By Kathryn Cherkas, MIPH
Program Manager, Friendship Center Montecito
If you are caring for someone with memory loss, you have surely made changes in your household as you embrace this new reality. And as we all know change is the only constant in life, more are sure to come. When you find a new way of doing things that works for your situation, think of it as a new tool for your tool kit.
One I find extremely effective is the use of fiblets, little fibs, or “therapeutic lies” for the greater good. Though we have all been taught from childhood that lying is wrong, fiblets are often the best answer when you find yourself wondering, “What is the kindest thing I can do or say for my loved one right now?”
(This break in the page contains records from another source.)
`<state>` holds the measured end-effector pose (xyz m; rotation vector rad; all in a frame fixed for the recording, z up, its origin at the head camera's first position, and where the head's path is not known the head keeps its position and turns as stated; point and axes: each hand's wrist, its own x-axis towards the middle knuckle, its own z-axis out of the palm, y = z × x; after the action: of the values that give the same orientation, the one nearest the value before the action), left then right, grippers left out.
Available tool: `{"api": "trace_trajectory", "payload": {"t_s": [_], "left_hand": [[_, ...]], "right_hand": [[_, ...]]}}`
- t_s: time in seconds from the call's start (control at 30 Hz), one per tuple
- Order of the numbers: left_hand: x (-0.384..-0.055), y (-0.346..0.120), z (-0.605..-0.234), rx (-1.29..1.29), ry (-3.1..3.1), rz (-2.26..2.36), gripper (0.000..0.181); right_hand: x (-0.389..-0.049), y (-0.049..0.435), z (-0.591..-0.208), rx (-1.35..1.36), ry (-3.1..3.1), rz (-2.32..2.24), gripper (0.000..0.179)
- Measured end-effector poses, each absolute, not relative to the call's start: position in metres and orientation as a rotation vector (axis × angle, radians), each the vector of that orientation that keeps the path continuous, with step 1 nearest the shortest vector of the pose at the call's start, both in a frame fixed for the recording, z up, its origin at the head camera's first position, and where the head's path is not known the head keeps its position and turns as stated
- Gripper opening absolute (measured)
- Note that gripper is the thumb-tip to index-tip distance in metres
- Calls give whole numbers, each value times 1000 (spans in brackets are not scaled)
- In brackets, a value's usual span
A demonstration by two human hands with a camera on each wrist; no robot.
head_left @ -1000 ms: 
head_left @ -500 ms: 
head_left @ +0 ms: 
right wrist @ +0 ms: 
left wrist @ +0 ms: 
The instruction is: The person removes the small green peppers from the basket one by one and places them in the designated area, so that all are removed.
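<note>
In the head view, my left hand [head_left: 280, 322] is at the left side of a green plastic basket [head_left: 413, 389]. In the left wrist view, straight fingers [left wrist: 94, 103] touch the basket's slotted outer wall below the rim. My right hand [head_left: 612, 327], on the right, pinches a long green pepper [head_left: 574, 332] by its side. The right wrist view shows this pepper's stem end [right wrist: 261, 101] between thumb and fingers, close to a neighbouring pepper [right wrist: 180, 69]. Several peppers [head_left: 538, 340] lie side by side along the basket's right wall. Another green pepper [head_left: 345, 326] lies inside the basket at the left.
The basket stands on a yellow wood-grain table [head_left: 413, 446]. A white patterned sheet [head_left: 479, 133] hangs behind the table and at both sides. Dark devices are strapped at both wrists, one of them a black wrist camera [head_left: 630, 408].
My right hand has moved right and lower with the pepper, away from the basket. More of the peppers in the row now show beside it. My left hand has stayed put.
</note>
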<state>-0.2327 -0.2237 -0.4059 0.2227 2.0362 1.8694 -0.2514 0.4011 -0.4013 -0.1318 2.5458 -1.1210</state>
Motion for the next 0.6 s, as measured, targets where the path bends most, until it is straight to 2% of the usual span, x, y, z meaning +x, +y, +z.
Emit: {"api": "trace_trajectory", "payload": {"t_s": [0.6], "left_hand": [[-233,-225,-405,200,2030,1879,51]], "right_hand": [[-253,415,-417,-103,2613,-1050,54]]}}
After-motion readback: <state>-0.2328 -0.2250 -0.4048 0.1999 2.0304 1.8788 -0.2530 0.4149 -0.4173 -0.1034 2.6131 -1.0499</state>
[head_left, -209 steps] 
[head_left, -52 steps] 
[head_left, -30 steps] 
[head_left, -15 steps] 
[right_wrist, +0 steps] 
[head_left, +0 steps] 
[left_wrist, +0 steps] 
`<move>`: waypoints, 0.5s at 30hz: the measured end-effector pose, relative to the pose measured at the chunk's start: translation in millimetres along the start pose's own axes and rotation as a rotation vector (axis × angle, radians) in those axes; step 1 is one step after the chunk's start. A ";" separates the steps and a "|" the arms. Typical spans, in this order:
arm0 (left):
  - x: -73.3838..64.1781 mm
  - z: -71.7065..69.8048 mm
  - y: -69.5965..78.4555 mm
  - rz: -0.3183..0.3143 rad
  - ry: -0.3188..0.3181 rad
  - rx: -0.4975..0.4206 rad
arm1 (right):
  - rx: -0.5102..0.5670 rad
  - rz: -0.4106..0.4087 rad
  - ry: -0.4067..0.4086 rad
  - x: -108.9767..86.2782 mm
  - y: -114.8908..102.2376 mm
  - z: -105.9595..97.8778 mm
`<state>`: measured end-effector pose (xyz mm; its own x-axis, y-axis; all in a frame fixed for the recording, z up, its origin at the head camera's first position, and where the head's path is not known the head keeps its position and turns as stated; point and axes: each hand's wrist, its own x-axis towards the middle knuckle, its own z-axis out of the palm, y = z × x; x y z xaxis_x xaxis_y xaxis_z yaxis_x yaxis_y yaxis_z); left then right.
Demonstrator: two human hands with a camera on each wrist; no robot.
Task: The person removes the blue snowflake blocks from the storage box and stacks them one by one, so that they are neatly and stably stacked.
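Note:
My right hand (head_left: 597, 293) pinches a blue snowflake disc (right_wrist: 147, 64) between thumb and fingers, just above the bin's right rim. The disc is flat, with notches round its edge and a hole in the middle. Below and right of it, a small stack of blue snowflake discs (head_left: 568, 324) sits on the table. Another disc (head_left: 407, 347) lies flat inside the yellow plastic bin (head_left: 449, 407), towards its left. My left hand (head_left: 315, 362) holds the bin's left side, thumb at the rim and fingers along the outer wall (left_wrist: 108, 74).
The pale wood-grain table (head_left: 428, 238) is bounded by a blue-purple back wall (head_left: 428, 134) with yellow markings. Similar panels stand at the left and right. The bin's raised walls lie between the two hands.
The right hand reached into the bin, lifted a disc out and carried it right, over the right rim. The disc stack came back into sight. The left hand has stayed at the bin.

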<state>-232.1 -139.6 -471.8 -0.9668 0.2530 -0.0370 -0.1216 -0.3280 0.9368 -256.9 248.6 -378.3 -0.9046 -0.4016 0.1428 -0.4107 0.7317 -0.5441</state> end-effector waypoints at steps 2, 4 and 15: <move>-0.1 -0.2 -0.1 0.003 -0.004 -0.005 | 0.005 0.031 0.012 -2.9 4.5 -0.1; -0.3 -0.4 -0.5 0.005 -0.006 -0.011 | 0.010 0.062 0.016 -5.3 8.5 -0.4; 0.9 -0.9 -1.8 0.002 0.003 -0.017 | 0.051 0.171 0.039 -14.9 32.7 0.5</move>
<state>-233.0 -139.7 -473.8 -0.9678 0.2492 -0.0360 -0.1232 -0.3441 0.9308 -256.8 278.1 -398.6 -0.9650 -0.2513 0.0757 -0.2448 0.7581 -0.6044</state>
Fiblets, a form of validation therapy, are not meant to mislead or deceive, but instead to provide a calming sense of assurance to someone in a state of confusion or frustration. Here is an example:
Jim is a 73-year-old gentleman living with a diagnosis of moderate dementia. Mary, Jim’s wife, brings her husband to a fabulous adult day center every day, but some mornings he is hesitant to go because of concerns over his schedule.
“I think I have plans with my father today,” he often says. Mary will reply, “Oh you know what–I spoke to Dad this morning and he is going to be busy with your mother today, so he asked to reschedule.”
In this case, Mary leans into Jim’s reality, that of a younger man who had plans with his father. She could have told her husband the truth, that his father died several decades ago and Jim was wrong to think he had plans with him… but how would that help either of them? Mary answers her husband in a way that is not technically truthful, but is for the greater good of the situation.